🤖 AI Summary
Humanoid robots face significant challenges in achieving both dynamic stability and dexterous manipulation during real-time human–robot collaboration in unstructured, interactive environments.
Method: Surena-V introduces a local balance response mechanism based on contact-point force sensing, overcoming the limitations of conventional whole-body ZMP (Zero-Moment Point) control. It integrates upper-body motion modulation of ZMP with adaptive gait optimization, establishing an optimized control architecture featuring tactile closed-loop feedback, spatial decomposition of external forces, and real-time gait planning. Its hands incorporate pneumatic tactile sensors enabling soft-tissue-level puncture precision.

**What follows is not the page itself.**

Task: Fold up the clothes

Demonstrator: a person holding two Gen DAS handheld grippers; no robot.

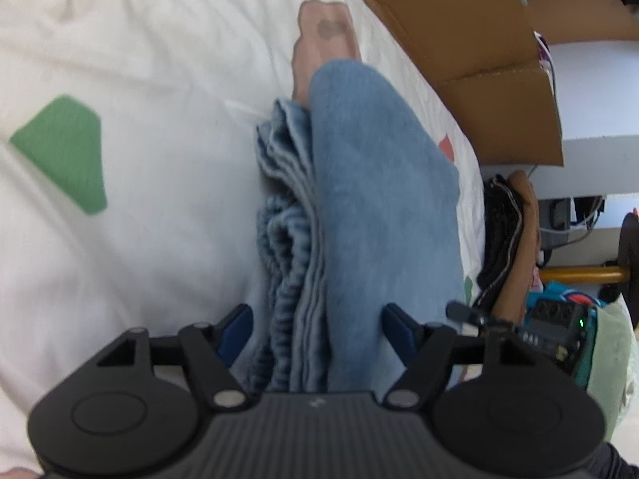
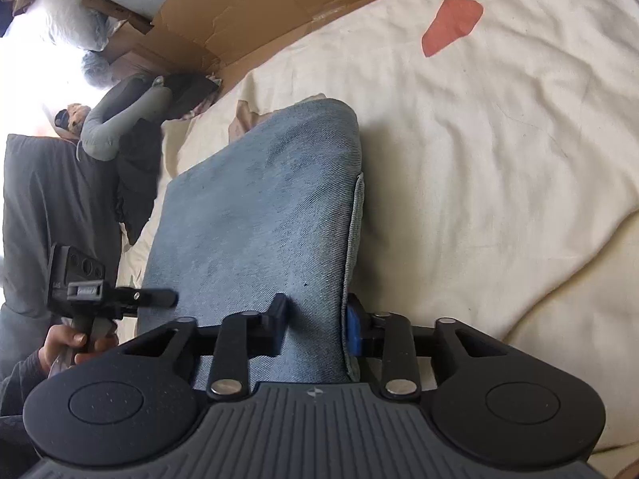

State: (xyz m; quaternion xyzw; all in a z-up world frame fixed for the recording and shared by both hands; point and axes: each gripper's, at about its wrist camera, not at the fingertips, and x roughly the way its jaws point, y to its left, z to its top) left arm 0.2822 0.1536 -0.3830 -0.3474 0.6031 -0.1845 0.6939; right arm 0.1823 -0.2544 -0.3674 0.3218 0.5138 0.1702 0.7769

Results: Experimental validation demonstrates sub-millimeter accuracy in medical needle manipulation and successful human–robot collaborative bar-lifting tasks. The system achieves enhanced adaptability to dynamic environmental changes and significantly improved real-time cooperative performance.
📝 Abstract
This paper presents Surena-V, a humanoid robot designed to enhance human-robot collaboration capabilities. The robot features a range of sensors, including barometric tactile sensors in its hands, to facilitate precise environmental interaction. This is demonstrated through an experiment showcasing the robot’s ability to control a medical needle’s movement through soft material. Surena-V’s operational framework emphasizes stability and collaboration, employing various optimization-based control strategies such as Zero Moment Point (ZMP) modification through upper body movement and stepping. Notably, the robot’s interaction with the environment is improved by detecting and interpreting external forces at their point of effect, allowing for more agile responses compared to methods that control overall balance based on external forces. The efficacy of this architecture is substantiated through an experiment illustrating the robot’s collaboration with a human in moving a bar. This work contributes to the field of humanoid robotics by presenting a comprehensive system design and control architecture focused on human-robot collaboration and environmental adaptability.